I have seen this, and this and a few YouTube videos, and I'm still stuck.
I understand how the probability integral transform gives rise to the result that the CDF of the p-values will have a uniform distribution.
What I don't understand is why that implies that the p-values themselves have a uniform distribution.
That is, I understand this much:
Suppose X ~ Unif(a, b). Then the CDF of X is:
$$P(X \le x) = \begin{cases} 0\ \ {\rm{if}}\ \ x \le a \\ (x-a)/(b-a)\ \ {\rm{if}} \ \ a \le x < b \\ 1\ \ {\rm{if}}\ x \ge b \end{cases}$$
So if X ~ Unif(0, 1), then $$P(X \le x) = x$$ (just substituting a=0 and b=1).
Now suppose $$Y = F(X)$$, and we want to know the probability distribution of Y. That is, we want to know the probability distribution of the CDF of X.
We know that the CDF of a distribution is a unique identifier of a distribution, so if you see, for example, $P(X \le x) = x$ then you know X ~ Unif(0, 1).

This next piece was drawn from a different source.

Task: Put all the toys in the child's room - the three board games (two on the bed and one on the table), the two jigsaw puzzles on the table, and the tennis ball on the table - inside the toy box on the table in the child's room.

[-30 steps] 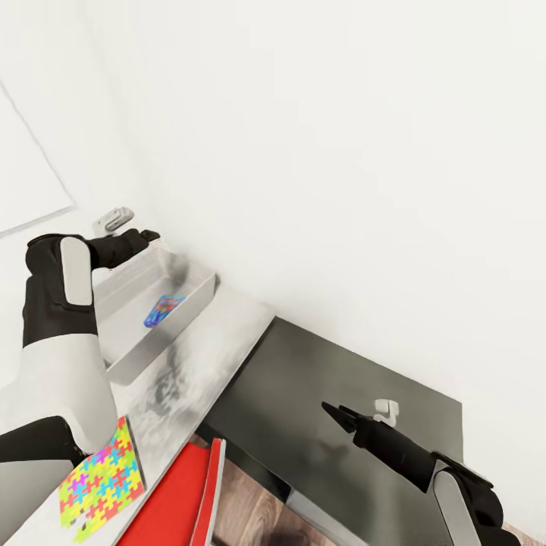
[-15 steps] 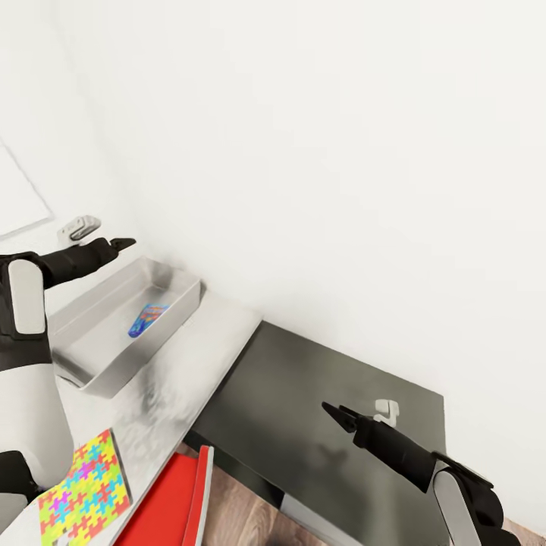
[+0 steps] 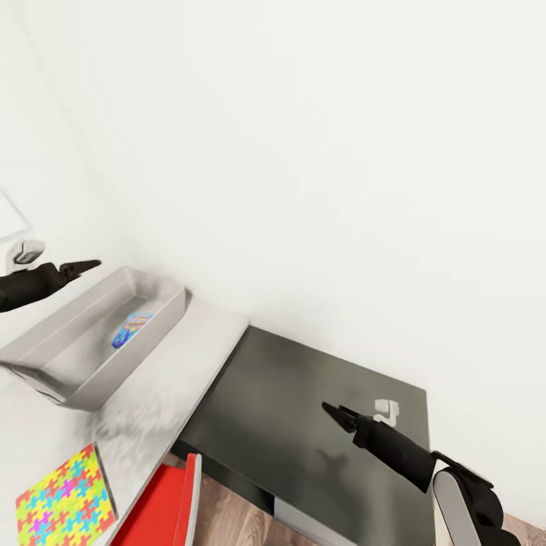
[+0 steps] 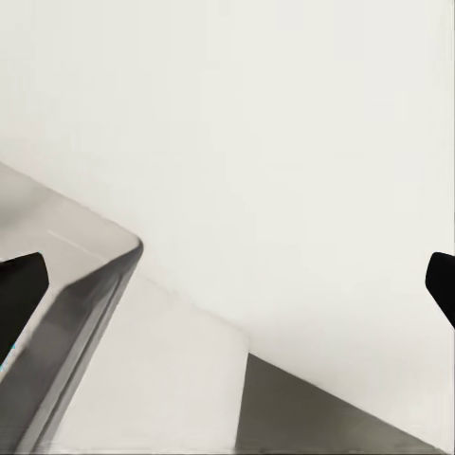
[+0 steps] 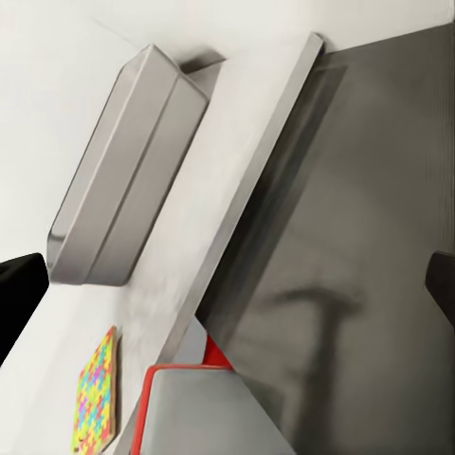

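Observation:
The toy box (image 3: 45,356), a shallow grey bin, stands on the light grey table (image 3: 189,356) against the white wall. A small flat multicolour piece (image 3: 133,328), mostly blue, lies inside it; too small to name. One jigsaw puzzle (image 3: 61,500) lies on the table's near end. My left gripper (image 3: 80,267) hovers open over the box's far rim, holding nothing. In the left wrist view its fingertips (image 4: 19,294) stand wide apart above the toy box's corner (image 4: 85,322). My right gripper (image 3: 334,413) hangs open and empty over the dark cabinet, its fingertips (image 5: 19,284) far apart. The board games and tennis ball are out of view.
A lower dark grey cabinet (image 3: 303,394) adjoins the table on the right. A red object with a grey edge (image 3: 163,500) stands below the table's near edge, on the wood floor. The right wrist view shows the toy box (image 5: 123,180), puzzle (image 5: 95,398) and cabinet (image 5: 379,237).
The head view has swung right, so box, table and puzzle sit further left. The left arm has drawn back toward the picture's left edge. The right arm holds its place.

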Robot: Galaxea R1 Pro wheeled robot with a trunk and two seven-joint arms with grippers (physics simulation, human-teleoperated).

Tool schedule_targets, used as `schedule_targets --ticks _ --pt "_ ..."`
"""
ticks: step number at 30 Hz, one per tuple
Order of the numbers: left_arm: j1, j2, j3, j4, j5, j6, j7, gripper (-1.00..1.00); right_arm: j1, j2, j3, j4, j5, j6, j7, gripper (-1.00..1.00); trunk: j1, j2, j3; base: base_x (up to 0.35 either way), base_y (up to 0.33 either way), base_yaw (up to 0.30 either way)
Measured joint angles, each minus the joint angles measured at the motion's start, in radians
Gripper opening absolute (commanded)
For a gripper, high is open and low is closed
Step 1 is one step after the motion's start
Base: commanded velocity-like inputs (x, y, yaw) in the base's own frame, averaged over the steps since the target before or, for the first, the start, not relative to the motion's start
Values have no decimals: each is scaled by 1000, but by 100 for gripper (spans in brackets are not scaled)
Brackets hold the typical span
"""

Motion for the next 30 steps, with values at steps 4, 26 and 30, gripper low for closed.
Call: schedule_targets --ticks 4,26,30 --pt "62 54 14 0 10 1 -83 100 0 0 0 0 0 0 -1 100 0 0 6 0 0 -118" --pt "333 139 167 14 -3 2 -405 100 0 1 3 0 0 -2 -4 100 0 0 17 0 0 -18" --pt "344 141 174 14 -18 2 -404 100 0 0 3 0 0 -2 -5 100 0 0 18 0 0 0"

We also know that CDFs are right-continuous, and they go from 0 to 1. So it's reasonable to pick a value, f, that lies between 0 and 1 and try to find the probability that the CDF, Y, takes a value less than or equal to f:
$$\begin{align*} P(Y \le f) &= P(F(X) \le f) \\ &= P(X \le F^{-1}(f)) \ {\rm{assuming\ F\ is\ invertible}} \\ &= F(F^{-1}(f)) \\ &= f \end{align*}$$
So since $P(Y \le f) = f, Y = F(X)$ must follow a uniform distribution.
This implies that for any continuous random variable (that satisfies some properties that I'm not sure of), the CDF of that continuous random variable will have a Unif(0, 1) distribution.
It does NOT imply that the random variable itself has a Unif(0, 1) distribution. That is, it does not mean that X has a Unif(0, 1) distribution, only that F(X) has a Unif(0, 1) distribution.
So if a test statistic has a continuous distribution, then the CDF of that test statistic has a Unif(0, 1) distribution. Why does this mean that the p-values have a uniform distribution?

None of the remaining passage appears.